> [EXTRACTED MATERIAL]:
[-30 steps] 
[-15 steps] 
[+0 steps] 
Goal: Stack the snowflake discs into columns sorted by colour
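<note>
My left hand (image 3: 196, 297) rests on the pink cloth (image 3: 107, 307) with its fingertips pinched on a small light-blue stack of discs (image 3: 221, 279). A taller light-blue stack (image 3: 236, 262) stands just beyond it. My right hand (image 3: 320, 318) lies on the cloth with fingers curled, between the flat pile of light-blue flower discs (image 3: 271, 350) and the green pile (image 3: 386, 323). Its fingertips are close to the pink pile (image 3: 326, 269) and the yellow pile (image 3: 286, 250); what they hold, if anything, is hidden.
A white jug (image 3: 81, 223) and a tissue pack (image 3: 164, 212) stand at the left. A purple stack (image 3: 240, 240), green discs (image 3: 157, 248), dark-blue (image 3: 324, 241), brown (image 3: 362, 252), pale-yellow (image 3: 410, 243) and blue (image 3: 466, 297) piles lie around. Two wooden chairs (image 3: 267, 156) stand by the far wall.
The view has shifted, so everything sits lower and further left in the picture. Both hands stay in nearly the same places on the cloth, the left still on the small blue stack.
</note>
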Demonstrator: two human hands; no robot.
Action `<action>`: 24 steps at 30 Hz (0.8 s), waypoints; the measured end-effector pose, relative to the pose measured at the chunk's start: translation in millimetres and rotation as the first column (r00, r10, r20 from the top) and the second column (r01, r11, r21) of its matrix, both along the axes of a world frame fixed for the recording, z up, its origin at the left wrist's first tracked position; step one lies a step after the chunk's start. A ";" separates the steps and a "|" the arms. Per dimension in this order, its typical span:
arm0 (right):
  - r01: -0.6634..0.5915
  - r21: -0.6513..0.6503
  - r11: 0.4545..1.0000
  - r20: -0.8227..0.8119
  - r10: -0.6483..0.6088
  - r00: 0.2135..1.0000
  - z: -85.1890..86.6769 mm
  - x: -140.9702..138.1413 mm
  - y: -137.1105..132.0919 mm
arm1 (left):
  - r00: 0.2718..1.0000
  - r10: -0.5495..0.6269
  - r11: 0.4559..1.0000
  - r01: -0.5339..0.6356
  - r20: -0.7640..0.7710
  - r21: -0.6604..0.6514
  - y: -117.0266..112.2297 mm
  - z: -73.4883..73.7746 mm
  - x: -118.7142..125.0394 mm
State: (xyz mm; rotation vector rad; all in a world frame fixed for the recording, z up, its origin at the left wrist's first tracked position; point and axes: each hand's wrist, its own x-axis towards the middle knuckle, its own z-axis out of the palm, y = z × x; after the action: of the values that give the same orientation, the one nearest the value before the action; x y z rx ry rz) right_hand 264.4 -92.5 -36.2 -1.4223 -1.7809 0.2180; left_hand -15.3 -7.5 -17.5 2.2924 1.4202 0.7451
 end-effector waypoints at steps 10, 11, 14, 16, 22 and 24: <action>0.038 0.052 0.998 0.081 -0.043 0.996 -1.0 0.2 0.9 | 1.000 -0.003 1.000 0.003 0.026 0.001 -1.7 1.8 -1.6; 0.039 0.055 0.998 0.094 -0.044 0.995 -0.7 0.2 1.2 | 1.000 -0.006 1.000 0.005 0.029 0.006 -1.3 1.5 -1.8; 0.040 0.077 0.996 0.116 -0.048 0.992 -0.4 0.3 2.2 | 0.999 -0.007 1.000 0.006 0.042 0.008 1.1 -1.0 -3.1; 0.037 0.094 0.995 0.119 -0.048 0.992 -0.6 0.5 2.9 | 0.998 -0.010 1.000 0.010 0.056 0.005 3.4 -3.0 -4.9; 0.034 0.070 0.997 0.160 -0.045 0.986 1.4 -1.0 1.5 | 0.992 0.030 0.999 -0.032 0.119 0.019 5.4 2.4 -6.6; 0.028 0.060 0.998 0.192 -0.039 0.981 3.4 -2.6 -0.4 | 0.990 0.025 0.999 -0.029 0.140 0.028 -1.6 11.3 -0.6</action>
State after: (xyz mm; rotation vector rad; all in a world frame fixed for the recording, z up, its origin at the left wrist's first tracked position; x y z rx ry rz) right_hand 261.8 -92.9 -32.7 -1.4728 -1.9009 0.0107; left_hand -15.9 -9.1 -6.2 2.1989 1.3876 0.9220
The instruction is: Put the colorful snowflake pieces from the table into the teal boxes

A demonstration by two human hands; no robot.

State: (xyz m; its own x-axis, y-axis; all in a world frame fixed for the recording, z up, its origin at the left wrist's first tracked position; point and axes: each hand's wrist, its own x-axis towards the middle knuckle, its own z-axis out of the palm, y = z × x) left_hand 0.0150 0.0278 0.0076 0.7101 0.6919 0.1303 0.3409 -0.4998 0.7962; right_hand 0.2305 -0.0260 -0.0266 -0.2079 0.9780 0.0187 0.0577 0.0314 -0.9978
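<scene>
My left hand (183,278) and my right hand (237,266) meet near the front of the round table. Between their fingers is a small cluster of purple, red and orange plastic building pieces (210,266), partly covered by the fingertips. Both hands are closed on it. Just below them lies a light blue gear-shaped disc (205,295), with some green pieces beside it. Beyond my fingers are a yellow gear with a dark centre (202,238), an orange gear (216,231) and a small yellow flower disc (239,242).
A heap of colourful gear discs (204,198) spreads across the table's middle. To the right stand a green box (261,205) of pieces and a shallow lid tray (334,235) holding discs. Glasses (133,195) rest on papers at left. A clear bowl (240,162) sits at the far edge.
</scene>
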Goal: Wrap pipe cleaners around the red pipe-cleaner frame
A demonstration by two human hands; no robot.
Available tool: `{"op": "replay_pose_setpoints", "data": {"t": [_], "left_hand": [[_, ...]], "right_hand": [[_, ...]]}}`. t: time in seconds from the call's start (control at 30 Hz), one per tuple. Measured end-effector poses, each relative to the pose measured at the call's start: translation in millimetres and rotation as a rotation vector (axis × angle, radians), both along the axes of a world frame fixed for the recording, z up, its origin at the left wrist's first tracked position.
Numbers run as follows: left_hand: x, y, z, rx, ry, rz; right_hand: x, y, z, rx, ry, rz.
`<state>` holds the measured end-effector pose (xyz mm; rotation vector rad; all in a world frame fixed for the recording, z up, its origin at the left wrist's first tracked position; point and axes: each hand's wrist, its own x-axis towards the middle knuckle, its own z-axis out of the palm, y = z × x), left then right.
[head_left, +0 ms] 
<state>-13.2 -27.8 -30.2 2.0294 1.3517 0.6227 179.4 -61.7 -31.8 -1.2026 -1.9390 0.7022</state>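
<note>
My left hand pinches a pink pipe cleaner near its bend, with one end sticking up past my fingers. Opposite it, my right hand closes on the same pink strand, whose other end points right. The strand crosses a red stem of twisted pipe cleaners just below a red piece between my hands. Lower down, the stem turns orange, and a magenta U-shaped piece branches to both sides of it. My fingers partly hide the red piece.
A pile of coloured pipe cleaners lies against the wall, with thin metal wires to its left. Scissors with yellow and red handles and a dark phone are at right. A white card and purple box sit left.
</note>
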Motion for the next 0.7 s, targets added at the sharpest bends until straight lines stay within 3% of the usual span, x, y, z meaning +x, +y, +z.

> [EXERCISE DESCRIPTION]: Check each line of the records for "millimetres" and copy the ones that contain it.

> [TASK OUTPUT]:
Action `<action>`: 24 steps at 30 Hz (0.8 s), waypoints; the measured end-effector pose, relative to the pose measured at the chunk's start: translation in millimetres and rotation as the first column (r00, r10, r20 from the top) and the second column (r01, r11, r21) of its matrix, both along the axes of a world frame fixed for the recording, z up, its origin at the left wrist's first tracked position; step one lies a step after the chunk's start. A ";" separates the steps and a "|" the arms. Per dimension in this order, its typical span:
Available tool: `{"op": "replay_pose_setpoints", "data": {"t": [_], "left_hand": [[_, ...]], "right_hand": [[_, ...]]}}`. t: time in seconds from the call's start (control at 30 Hz), one per tuple. Measured end-effector poses, each relative to the pose measured at the call's start: translation in millimetres and rotation as a rotation vector (axis × angle, radians), both along the axes of a world frame fixed for the recording, z up, its origin at the left wrist's first tracked position.

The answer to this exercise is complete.